**Problem details**
Every line of the entries below from the one containing "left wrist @" to the one containing "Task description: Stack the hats", both ends included, must be written out exactly. No other line belongs in the answer.

- - -

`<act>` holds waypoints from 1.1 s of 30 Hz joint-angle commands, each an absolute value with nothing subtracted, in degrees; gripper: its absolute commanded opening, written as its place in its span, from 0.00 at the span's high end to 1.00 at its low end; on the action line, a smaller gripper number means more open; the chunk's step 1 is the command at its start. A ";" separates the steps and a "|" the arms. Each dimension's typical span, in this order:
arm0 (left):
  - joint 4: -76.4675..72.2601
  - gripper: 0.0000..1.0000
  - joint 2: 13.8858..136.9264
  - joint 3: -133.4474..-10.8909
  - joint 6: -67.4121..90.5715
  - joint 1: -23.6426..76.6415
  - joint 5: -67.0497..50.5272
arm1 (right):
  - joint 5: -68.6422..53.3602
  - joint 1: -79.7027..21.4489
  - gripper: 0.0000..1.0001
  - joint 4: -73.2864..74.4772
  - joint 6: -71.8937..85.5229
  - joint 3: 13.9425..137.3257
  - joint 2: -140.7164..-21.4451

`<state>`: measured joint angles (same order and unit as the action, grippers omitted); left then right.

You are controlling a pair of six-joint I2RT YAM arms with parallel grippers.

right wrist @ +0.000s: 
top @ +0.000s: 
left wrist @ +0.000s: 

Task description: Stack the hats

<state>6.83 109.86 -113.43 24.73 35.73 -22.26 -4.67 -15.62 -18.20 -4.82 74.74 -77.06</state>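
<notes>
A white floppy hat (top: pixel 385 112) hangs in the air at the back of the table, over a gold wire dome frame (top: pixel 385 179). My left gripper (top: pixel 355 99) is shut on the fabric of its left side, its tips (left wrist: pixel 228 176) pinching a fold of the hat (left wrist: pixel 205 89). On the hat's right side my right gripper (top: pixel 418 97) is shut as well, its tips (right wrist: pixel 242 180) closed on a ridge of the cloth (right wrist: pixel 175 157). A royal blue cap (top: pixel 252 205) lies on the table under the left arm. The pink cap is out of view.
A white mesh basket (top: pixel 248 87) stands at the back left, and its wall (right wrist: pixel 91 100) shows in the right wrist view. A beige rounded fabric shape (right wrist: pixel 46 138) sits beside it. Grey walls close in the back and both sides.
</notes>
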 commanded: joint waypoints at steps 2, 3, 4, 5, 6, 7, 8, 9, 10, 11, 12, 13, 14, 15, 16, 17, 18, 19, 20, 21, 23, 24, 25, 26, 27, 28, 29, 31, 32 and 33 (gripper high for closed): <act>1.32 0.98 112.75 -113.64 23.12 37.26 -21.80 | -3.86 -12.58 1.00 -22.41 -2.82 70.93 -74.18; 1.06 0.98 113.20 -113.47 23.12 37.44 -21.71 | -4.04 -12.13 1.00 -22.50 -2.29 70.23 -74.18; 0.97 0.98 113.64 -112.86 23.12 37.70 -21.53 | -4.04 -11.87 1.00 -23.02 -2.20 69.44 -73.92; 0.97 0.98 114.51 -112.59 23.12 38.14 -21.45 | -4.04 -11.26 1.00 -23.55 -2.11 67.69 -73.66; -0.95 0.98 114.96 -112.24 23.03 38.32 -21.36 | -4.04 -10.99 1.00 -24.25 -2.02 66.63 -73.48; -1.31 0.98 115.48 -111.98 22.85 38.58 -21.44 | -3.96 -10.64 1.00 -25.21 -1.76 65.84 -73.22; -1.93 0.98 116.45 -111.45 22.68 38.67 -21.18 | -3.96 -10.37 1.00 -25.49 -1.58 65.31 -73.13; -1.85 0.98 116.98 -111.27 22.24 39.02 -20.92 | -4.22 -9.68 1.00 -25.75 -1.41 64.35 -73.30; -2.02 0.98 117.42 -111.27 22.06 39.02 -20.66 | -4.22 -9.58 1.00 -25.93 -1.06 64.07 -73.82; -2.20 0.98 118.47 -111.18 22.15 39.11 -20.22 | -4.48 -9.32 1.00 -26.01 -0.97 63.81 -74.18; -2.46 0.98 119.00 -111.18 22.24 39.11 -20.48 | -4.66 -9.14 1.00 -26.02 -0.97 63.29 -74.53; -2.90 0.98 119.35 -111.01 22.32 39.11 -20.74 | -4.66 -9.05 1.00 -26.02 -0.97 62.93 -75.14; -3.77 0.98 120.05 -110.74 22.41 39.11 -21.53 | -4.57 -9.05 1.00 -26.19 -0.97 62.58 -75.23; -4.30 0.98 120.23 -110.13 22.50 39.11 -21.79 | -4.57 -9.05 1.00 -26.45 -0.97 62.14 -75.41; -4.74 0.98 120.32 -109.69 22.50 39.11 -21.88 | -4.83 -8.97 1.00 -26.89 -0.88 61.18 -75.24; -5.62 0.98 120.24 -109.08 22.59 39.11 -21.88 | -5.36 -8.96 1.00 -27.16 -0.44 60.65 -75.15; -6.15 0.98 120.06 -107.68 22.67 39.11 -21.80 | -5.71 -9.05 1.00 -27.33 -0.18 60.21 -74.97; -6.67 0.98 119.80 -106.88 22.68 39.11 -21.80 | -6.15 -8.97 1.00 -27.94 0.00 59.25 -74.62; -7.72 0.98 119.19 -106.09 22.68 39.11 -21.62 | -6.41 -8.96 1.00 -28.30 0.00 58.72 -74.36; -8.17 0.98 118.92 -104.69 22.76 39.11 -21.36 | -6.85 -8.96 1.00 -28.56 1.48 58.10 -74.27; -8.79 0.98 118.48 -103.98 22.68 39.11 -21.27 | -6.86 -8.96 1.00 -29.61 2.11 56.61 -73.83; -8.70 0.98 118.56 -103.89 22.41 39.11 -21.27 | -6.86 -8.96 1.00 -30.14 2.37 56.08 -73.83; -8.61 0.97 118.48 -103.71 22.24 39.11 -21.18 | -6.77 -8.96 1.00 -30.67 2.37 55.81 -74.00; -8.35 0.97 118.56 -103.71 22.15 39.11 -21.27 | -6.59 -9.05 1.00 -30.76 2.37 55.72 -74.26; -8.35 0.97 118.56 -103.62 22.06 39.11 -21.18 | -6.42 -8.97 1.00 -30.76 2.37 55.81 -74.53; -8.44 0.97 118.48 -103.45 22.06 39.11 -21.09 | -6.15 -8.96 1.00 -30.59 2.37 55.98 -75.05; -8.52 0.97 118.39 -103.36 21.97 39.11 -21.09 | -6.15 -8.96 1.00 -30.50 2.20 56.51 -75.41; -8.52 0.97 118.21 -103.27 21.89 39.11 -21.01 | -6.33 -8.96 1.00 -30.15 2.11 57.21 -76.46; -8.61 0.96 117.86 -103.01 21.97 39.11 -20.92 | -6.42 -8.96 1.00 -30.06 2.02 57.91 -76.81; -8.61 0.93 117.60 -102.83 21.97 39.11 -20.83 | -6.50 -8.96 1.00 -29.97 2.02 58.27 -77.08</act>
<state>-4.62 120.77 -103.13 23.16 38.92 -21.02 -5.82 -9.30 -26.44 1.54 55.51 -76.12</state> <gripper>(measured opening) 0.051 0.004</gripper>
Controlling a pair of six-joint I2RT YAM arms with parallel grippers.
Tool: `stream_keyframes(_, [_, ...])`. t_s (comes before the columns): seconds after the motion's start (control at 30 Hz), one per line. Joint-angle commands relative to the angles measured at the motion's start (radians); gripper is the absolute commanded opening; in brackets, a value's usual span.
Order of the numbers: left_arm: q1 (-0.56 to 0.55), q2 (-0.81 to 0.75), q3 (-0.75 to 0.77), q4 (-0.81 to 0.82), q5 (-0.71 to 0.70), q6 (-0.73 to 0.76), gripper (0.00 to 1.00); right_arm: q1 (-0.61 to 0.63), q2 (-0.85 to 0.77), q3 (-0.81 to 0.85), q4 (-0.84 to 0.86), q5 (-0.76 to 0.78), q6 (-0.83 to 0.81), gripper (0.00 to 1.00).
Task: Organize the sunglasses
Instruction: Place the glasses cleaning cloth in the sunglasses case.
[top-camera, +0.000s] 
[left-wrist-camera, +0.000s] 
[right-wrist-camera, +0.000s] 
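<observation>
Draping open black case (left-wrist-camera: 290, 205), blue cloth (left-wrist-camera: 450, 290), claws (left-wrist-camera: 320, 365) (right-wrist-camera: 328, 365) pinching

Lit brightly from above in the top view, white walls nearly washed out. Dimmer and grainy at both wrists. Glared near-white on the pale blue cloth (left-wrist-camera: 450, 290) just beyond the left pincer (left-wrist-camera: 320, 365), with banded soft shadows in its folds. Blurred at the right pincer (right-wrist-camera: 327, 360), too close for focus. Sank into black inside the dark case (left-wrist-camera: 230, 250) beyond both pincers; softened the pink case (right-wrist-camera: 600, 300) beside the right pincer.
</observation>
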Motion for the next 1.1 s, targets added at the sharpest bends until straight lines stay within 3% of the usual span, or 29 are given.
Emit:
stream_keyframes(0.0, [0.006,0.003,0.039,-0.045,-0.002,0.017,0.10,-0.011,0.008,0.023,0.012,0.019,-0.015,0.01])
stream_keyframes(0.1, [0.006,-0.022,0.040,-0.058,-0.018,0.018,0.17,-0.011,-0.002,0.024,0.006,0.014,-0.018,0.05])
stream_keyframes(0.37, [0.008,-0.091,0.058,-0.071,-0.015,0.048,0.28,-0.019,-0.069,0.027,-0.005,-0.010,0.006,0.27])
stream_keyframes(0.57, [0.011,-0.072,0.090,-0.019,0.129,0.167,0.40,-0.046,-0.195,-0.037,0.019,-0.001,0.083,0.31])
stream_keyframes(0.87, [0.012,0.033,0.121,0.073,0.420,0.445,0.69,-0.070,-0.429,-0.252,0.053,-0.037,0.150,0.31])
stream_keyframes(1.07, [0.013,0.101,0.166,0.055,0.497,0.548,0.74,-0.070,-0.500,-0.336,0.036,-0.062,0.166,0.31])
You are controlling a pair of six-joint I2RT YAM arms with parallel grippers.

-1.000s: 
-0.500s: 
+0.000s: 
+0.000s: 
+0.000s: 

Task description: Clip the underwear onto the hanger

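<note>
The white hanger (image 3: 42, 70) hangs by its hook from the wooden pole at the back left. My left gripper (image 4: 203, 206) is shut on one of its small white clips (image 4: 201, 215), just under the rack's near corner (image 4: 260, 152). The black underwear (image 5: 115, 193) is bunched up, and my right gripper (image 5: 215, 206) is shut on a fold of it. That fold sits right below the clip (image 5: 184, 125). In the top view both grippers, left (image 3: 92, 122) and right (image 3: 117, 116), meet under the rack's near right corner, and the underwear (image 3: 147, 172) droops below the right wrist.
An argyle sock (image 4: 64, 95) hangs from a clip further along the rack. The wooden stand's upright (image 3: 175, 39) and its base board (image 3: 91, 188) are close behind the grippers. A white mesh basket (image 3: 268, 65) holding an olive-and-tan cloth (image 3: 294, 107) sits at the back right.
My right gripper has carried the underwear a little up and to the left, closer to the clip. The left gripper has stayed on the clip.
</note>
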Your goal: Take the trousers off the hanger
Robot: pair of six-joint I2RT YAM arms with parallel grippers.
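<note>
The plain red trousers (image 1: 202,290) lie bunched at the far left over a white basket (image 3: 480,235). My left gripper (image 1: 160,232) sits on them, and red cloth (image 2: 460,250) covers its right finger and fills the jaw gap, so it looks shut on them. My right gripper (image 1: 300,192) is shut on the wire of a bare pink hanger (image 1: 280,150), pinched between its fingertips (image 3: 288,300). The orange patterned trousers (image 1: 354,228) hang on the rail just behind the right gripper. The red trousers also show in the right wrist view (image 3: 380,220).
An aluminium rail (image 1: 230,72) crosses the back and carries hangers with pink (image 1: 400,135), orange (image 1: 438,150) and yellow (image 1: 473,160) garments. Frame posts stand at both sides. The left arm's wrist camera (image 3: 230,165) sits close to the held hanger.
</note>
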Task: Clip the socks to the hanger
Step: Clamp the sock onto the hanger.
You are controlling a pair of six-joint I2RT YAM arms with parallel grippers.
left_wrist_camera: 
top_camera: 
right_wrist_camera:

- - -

**Answer to this exercise**
left wrist @ +0.000s: 

Task description: Stack the hats

There is nothing more to this exercise.